Like gorillas, chimpanzees such as this mother and baby, are at risk of Ebola virus infection Photo credit: Stefan Roelofs via Creative commons license

Challenges in identifying primary health threats to wildlife

According to Sullivan, this initial research tested whether the dung sampling technique could confirm the presence of Ebola antibodies in great apes. “[T]he first study was not designed to test for prevalence” of the virus in apes, which would require genotyping, a laboratory technique used to examine genetic material, to identify the individual animal correlating to each sample to ensure that the samples collected do not duplicate results from the same individual. “Tracking the Ebola virus in wildlife to prevent Ebola in humans would have to be automated in some way to allow high throughput of analysis in animals,” she said.
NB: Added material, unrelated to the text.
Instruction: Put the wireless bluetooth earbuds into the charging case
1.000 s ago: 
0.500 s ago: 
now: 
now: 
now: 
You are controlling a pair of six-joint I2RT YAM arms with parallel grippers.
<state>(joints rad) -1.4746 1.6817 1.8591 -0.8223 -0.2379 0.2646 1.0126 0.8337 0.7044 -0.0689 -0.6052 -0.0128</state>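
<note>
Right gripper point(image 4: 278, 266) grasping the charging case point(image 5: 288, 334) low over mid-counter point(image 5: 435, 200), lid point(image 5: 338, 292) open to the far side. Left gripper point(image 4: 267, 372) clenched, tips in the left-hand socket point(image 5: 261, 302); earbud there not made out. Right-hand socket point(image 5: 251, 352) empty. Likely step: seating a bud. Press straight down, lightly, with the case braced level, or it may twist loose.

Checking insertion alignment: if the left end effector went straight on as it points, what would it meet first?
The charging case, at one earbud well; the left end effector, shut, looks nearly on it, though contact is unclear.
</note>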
This automation would include would require a much more rapid test to detect Ebola antibodies. “Instead of an assay that takes months, it would have to be done in real-time, automated in some way that allows it to be done fast,” Sullivan added.

In order to assess whether the Ebola virus, specifically, is a primary threat to great apes, Sullivan notes that “one would have to a) find a large number of great ape carcasses replicating the virus, from which you can recover the Ebola virus and put it into a cell system to show that the virus replicates, and b) [conduct] comprehensive assessments to understand if Ebola is the primary cause of mortality among infectious disease and test for other diseases known to affect great apes.”

Colorized transmission electron micrograph (TEM) of an Ebola virus virion, or virus particle Photo credit: CDC Global/Frederick A. Murphy via Creative Commons license

From wildlife monitoring to disease prevention

 The detection of Ebola virus antibodies using non-invasive sampling methods can help identify wildlife populations vulnerable to Ebola virus infection and transmission and inform the development of vaccines to protect human and animal populations.

“It’s really stunning that a single antibody can protect against Ebola”, said Sullivan, in an interview with Nature.

Although Dr. Sullivan was not able to comment on the recent developments and applications of antibody detection, it was reported last month that a new vaccine has been developed. The vaccine, which was determined to be “100% effective against the disease” in chimpanzees, could also serve to immunize wild gorillas, either through the administration of oral vaccines, or through “remotely operated sprays or darts”.

These hopeful results, combined with further advances in deployment, suggest new opportunities to prevent and slow the spread of disease in areas where humans and wildlife are found in close proximity.